Fear AIDS death in HIV +ve cases

J Dey  
MUMBAI, DEC 14: As meetings were held across the metropolis during AIDS week from December 1 to 7 and campaigns conducted to spread awareness about the deadly disease, 10 HIV-infected persons committed suicide out of depression. The irony highlights the fact that the human immuno-deficiency virus has now breached anatomical limits by worming its way into the human psyche, actually frightening patients into taking their lives, experts say.

More than the debilitating effects of the disease itself, patients who take their own lives are often unable to cope with the horror of having contracted the disease, experts reveal.

An Indian Health Organisation (IHO) report revealed five HIV-infected patients under their treatment committed suicide during the week. Kishor Vedak was the first to hang himself in the early hours of December 1. A 27-year-old Ratnagiri resident committed suicide on December 4. He was to get married three days later.
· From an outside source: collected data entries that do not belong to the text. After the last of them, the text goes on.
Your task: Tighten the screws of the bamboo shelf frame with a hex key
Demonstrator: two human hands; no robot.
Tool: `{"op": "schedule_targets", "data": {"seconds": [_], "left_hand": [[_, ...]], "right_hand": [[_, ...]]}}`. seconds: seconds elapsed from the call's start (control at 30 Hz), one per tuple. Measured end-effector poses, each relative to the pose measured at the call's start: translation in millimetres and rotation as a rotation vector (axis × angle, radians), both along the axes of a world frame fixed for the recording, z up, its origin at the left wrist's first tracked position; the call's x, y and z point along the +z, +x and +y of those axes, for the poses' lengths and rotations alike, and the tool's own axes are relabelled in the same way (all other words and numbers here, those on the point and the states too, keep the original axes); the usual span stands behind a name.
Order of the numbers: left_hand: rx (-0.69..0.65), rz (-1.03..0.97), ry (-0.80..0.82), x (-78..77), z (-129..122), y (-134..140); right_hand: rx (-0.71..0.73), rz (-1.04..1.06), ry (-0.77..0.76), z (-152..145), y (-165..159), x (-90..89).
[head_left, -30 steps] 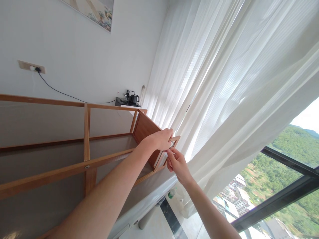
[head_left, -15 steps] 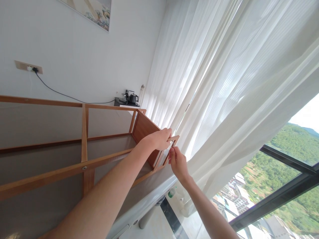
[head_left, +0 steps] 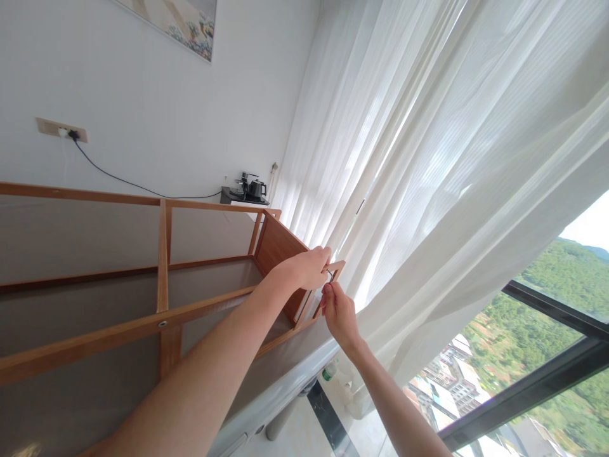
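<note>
A wooden rack (head_left: 118, 330) lies on its side, its frame stretching from the left edge to the middle of the view. My left hand (head_left: 311, 268) is closed around the frame near its far right end, beside a solid wooden panel (head_left: 280, 238). Just below and to the right, my right hand (head_left: 339, 312) pinches a thin, bent metal Allen key (head_left: 330, 276), whose upper end meets the frame by my left fingers. Exactly how the key sits in the wood is hidden. A round metal bolt head (head_left: 162, 324) shows in the near rail.
White curtains (head_left: 380, 158) hang close beyond both hands. A black kettle (head_left: 257, 188) stands on a small cabinet behind the rack, its cord running to a wall socket (head_left: 61, 130). On the floor below are a plastic bottle (head_left: 328, 370) and a grey cylindrical leg (head_left: 283, 419).
The view has shifted slightly, so everything sits a little further right. Both hands keep their places at the frame's end, and the Allen key's bent end looks slightly turned.
</note>
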State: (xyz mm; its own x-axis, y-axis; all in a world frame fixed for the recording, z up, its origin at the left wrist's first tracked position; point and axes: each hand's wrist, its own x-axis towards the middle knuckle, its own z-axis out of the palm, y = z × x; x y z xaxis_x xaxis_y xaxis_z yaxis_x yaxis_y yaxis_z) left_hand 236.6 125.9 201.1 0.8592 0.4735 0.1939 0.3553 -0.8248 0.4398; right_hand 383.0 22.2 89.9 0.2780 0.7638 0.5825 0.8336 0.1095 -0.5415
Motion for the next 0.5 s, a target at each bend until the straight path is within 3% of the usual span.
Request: {"op": "schedule_targets", "data": {"seconds": [0.5], "left_hand": [[0.003, 0.024, 0.006, 0.6, -0.3, 0.2]], "right_hand": [[-0.042, 0.025, 0.076, 3.3, 4.0, -3.1]]}}
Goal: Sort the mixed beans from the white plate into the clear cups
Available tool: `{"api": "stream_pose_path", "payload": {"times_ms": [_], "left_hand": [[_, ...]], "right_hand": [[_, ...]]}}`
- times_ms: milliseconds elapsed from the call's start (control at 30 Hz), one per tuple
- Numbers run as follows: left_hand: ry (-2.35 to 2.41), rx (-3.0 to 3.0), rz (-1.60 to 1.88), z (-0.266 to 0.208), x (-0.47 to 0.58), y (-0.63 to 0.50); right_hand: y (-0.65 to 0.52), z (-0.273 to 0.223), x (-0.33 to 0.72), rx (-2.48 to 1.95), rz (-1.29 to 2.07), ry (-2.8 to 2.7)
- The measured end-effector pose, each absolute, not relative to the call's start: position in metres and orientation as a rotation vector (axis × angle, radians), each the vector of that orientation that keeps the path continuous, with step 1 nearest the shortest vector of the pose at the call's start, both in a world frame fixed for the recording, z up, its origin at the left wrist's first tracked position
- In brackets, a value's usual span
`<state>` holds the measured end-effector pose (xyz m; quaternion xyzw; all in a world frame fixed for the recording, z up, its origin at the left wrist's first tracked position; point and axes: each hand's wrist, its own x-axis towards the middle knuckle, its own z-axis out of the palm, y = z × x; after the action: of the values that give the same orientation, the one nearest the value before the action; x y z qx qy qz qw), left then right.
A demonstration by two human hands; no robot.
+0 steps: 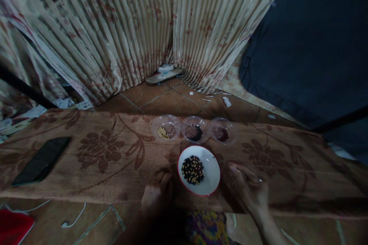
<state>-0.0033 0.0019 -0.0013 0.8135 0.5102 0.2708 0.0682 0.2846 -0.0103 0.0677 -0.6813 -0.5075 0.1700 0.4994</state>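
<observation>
A white bowl (211, 170) with a red rim stands on the cloth-covered table between my hands. Dark and pale yellow beans (192, 170) lie mixed in its left part. My left hand (156, 193) rests closed on the cloth left of the bowl, its fingers curled under. To the bowl's right is my right hand (248, 187), fingers loosely stretched out, with no object visible in it. Behind the bowl stand three clear cups: the left cup (174, 122) contains yellow beans, the middle cup (188, 122) black ones, the right cup (230, 126) dark reddish ones.
A dark phone (41, 160) lies at the left of the brown patterned tablecloth (100, 183). Beyond the table, a skateboard (163, 76) sits on the tiled floor by striped curtains (129, 26). A white cable (77, 216) and a red item (15, 226) are at lower left.
</observation>
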Motion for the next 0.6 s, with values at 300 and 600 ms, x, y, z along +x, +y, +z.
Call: {"api": "stream_pose_path", "payload": {"times_ms": [300,600], "left_hand": [[1.503,2.488,0.923,-0.007,-0.005,0.006],[1.529,2.439,0.79,0.001,-0.002,0.002]], "right_hand": [[0.071,0.077,0.321,-1.554,0.223,-1.079],[0.002,0.066,0.279,-1.636,0.478,-1.208]]}}
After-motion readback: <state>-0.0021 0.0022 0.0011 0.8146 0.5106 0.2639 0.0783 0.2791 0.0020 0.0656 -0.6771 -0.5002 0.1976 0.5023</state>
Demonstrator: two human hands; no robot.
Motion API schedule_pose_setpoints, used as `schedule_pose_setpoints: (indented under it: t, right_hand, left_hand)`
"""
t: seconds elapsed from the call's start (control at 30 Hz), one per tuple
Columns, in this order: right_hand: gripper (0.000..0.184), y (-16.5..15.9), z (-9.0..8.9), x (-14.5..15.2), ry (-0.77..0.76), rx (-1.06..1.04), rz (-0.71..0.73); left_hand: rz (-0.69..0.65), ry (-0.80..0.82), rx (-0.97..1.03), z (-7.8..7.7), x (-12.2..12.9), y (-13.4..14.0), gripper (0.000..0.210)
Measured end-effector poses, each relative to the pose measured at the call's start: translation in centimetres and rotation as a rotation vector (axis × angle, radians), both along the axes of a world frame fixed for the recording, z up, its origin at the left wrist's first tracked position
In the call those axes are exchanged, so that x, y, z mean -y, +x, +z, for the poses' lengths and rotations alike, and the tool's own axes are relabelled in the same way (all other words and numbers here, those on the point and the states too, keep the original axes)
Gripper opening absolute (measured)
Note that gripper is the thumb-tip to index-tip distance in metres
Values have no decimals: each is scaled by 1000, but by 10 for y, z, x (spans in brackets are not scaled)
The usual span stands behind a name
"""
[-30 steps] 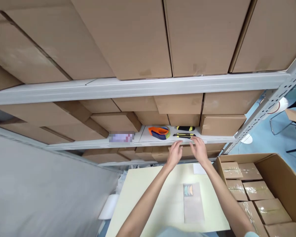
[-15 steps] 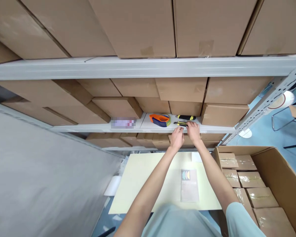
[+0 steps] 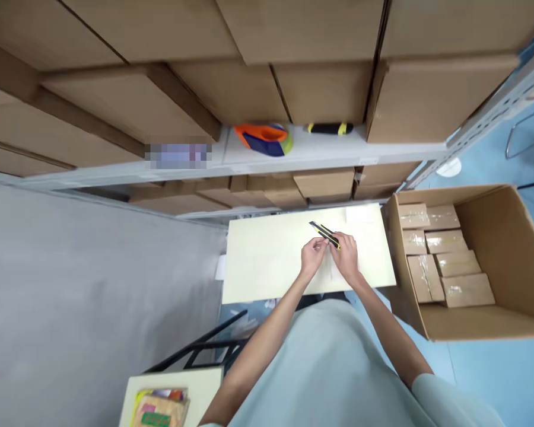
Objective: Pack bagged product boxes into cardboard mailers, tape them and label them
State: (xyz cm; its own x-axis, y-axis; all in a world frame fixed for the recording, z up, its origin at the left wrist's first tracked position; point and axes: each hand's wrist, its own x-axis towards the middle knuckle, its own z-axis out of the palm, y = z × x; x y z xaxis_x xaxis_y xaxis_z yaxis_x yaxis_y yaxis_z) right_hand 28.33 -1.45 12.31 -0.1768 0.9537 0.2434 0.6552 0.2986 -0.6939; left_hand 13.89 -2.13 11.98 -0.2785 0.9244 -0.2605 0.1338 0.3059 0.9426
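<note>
Knife [image 3: 323,230] lies between the two hands, over the far part of the pale table [image 3: 262,255], slanting from the right hand's fingers toward the far left. Its near-right end sits at the right hand's fingers; its far-left end sticks out free, beyond the left hand's fingertips.

It is a slim utility cutter, black with yellow edging along the body, and ends in a dark, angled tip at the far left. How much bare blade shows is too small to make out.

The right hand [image 3: 346,255] is mostly closed, fingers curled round the knife's near end, and has hold of it. The left hand [image 3: 312,256] is half curled, its thumb and fingertips drawn together right at the knife's near-left side; whether they grip it or only touch it is unclear. Right of the table stands a big carton [image 3: 502,237] with small taped boxes [image 3: 456,242] inside.
</note>
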Motion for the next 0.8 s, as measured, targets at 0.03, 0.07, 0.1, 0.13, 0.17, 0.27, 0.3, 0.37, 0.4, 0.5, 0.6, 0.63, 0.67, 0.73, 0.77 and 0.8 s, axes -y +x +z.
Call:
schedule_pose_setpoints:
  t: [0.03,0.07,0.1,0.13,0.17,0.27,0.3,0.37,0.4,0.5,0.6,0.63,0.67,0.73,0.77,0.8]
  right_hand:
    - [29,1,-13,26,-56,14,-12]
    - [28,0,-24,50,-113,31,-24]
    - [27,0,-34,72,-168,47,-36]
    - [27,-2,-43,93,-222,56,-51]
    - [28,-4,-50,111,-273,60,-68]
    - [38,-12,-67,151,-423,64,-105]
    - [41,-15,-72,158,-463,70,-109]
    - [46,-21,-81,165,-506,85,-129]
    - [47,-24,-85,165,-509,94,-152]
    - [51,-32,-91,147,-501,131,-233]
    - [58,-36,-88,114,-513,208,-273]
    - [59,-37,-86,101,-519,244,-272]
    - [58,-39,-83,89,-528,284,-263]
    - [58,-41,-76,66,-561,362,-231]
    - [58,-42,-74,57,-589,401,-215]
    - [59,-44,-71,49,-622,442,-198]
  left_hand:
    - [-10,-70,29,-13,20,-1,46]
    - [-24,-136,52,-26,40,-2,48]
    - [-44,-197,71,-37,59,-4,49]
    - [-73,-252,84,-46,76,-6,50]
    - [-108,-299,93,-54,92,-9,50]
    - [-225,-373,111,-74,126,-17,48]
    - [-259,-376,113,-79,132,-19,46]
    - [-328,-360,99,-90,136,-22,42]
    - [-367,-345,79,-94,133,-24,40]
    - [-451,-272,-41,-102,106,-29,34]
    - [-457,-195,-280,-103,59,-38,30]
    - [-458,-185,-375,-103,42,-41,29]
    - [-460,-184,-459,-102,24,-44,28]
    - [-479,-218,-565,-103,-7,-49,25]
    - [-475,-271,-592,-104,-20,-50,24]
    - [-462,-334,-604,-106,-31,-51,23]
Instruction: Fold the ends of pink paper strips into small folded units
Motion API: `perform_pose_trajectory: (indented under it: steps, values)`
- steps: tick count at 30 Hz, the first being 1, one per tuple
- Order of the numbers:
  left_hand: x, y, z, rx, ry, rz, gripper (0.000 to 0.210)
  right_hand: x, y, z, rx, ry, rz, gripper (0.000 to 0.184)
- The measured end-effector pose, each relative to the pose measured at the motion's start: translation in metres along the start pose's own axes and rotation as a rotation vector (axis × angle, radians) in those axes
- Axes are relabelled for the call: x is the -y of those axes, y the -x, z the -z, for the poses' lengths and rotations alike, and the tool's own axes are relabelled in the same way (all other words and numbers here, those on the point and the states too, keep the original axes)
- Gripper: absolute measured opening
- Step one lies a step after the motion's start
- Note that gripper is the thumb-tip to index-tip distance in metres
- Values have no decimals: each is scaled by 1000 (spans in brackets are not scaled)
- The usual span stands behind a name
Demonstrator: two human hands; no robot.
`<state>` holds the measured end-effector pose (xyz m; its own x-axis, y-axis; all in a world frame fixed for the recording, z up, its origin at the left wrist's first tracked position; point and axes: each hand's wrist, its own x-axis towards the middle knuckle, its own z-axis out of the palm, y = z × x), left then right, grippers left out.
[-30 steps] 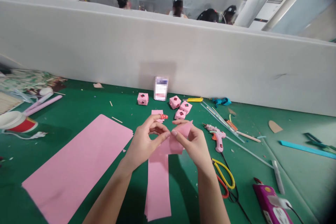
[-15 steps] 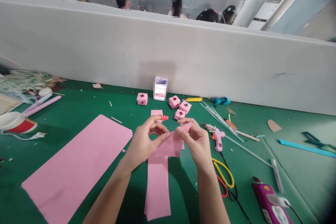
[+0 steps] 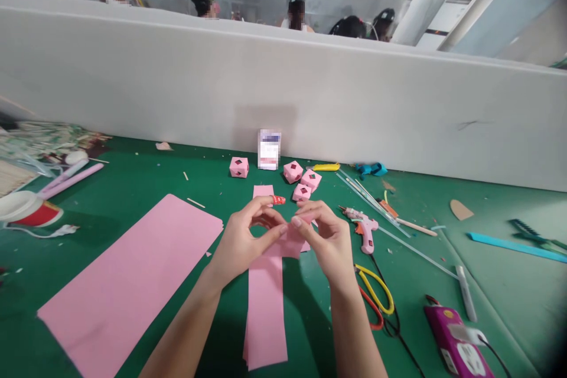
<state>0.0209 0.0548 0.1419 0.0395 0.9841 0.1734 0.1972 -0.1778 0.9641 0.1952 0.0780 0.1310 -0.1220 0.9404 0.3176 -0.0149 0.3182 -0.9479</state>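
Observation:
Between my two hands is a small piece of pink paper (image 3: pixel 290 246), partly hidden by my fingers. My left hand (image 3: pixel 248 233) pinches its left side between thumb and fingers; a red patterned wrap covers one fingertip. My right hand (image 3: pixel 325 233) pinches the right side, thumb in front. Beneath the hands lie long pink paper strips (image 3: pixel 266 313), stacked slightly askew on the green table. Beyond them sit several folded pink paper cubes with diamond-shaped holes, one cube (image 3: pixel 239 168) to the left and a cube (image 3: pixel 293 172) within a group to the right.
A large pink sheet (image 3: pixel 133 277) lies at left, near a paper cup (image 3: pixel 29 208). To the right are a pink glue gun (image 3: pixel 365 229), scissors (image 3: pixel 376 289), a yellow cutter (image 3: pixel 326 167) and a purple power strip (image 3: pixel 456 339). A white partition (image 3: pixel 177 82) stands behind.
The right part of the pink paper has folded down and back under my right fingers, so less of it shows. Both hands keep nearly the same place.

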Motion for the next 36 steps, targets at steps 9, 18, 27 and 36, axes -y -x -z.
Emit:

A 29-year-old hotelier from central Mumbai killed himself on the night ofDecember 5 after attending to the day's work. A married woman from Rajasthan, who was being treated at a clinic at Grant Road, ended her life by jumping into a well, and a man who was being treated for tubeculosis after having contracted the HIV virus committed suicide on December 6.

According to IHO secretary general Dr I S Gilada, the organisation's `Helpline' has received at least five calls from the homes of those victims who committed suicide during AIDS week, demanding to know if the house should be fumigated after the death of a HIV-infected family member. ``Other questions were: Should the body be wrapped in a plastic bag before being cremated? Is it all right to keep the dead in the house for a long time?'' Gilada added.

``IHO figures could only be the tip of the iceberg. Most HIV-related deaths could have gone unnoticed because to a layman the cause might seem to be tuberculosis, dysentry or a host of common diseases,'' Dr Gilada pointed out. ``But it doesn't imply that all those in the sexuallyactive age group of 20 to 40 who committed suicide in the last few days were HIV positive,'' he said.

Dr J K Maniar, consultant, Skin and VD department at GT Hospital, said a high-profile awareness campaign during a particular week creates mental restlessness among HIV-infected patients. There is an alarming rise in upset patients calling up the doctor for counselling.

According to Dr Maniar, most of the campaigners know little about AIDS and few have ever interacted with an HIV-positive person. Inadequate knowledge about the patient's psyche adds to the problem, Maniar added.

Studies have revealed that an estimated one per cent of the country's population of 955 million is HIV infected, 2.5 to 4 per cent of the city's 15 million population is hit by the disease and the prevalent rate among pregnant women is about four per cent.